Alternate Job Titles
Data Mining Engineer, Machine Learning Engineer, Data Architect, Hadoop Engineer, Data Warehouse Architect, Commercial Intelligence Manager, Competitive Intelligence Manager, Strategic Business and Technology Consultant, Manager of Market Intelligence, Director of Enterprise Strategy, Director of Global Intelligence
Job Level
Functional Group
Data Management
Job Family
Data
Job Description
The Data Scientist/Artificial Intelligence Scientist is responsible to:
- Autonomously identify and pursue research with significant business impact, and make compelling cases for prioritization, resource allocation, and new product strategy
- Prioritize and execute in the face of ambiguity, adapt your tools to answer complicated questions, and identify the trade-offs between speed and quality of different approaches
- Plan and lead the development of new and advanced Data Analytics techniques, methodologies and analytical solutions from design, prototyping and testing
- Collaborate with specialists in data science, analytics, engineering, and economics disciplines to efficiently develop reliable and reproducible analyses at scale
- Identify and develop core data and artificial intelligence (AI) science components for the delivery of projects,
- Architect specialised database and computing environments
- Explore and visualise complex data set to provide incremental business value
- Extract and integrate data from various sources, and create advanced models and algorithms suitable for the business use case
- Conduct testing on data and AI models, interpret findings from testing, and evaluate model performance for scaling and deployment
- Develop compelling and logically structured communication materials to facilitate stakeholder buy-in
- Support the design, implementation and maintenance of data flow channels and data processing systems that support the collection, storage, batch and real time processing, and analysis of information in a scalable, repeatable, and secure manner
- Focus on defining optimal solutions to data collection, processing, and warehousing
- Design, code, and test data systems and works on implementing those into the internal infrastructure
- Collect, parse, manage and analyse large sets of data to turn information into insights accessible through multiple platforms
- Support data processes - provide the team with ad-hoc analysis, automated dashboards, and self-service reporting tools so that everyone gets a good sense of the state of the business
- Good understanding of creating and maintaining optimal data pipeline architecture
- Build and maintain organisation’s data infrastructure requirements using wide range of data sources
- Good understanding of data governance and adherence to local and global data governance policies
Critical Work Function
Evaluation and Understanding of Business Data Needs
- Build and maintain data pipeline.
- Perform complex data analysis and report outcome to various stakeholders.
- Enhance data reliability and data quality.
- Collaborate with data analyst and data scientist.
Management of Data Preparation and Modelling
- Define objectives and hypothesis for research on data and AI models.
- Analyse the ways in which datasets may be biased and address this in safety measures and deployment strategies.
- Conduct extraction and integration of data including features from different data sources.
- Develop multiple models and algorithms suitable for the use case.
- Perform model comparison to draw inferences on variable importance.
- Select the best model based on pre-defined evaluation criteria.
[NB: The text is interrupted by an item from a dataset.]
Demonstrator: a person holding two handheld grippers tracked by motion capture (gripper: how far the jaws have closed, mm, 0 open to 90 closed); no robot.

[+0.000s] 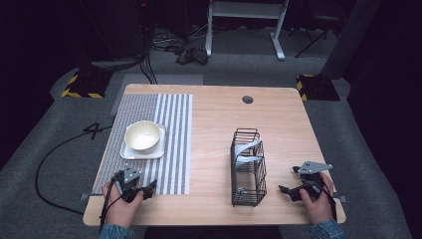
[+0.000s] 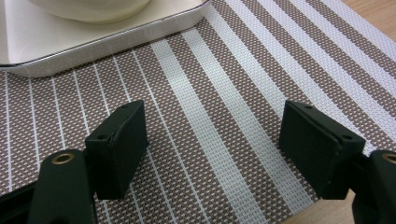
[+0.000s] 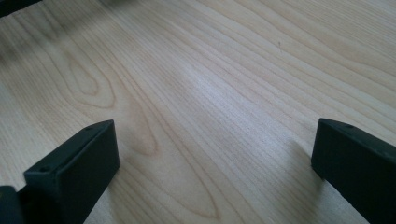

- Account for data ethics and policies in model selection and evaluation process.
- Interpret and evaluate model performance for scaling and deployment.
Development and Assessment of Models
- Conduct testing on final model in real-time business conditions prior to deployment.
- Scale and deploy models in real-time business conditions for end user consumption.
- Initiate autonomous monitoring to scale human oversight.
- Document modelling techniques used and assumptions made against test outcomes.
- Enable end user capability to use AI/ Data Science products effectively.
Visualisation of Data-Driven Business Value
- Create reports and deliverables based on insights derived from the model results.
- Develop compelling, logically structured presentations including story-telling of research and/or analytics findings to secure stakeholder commitment.
- Contribute to the creation of leading-edge resources, including playbooks, guides, blog posts, videos, etc.
Entry Requirements
#1
Data Scientist
BDQF Level 6 in IT, Computer Science, Mathematics, Statistics, Management Information Systems, Software Engineering or related field with minimum 6 years experience in related field or
BDQF Level 5 in IT, Computer Science, Mathematics, Statistics, Management Information Systems, Software Engineering or related field with 10 years relevant industry experience in data science field and certification.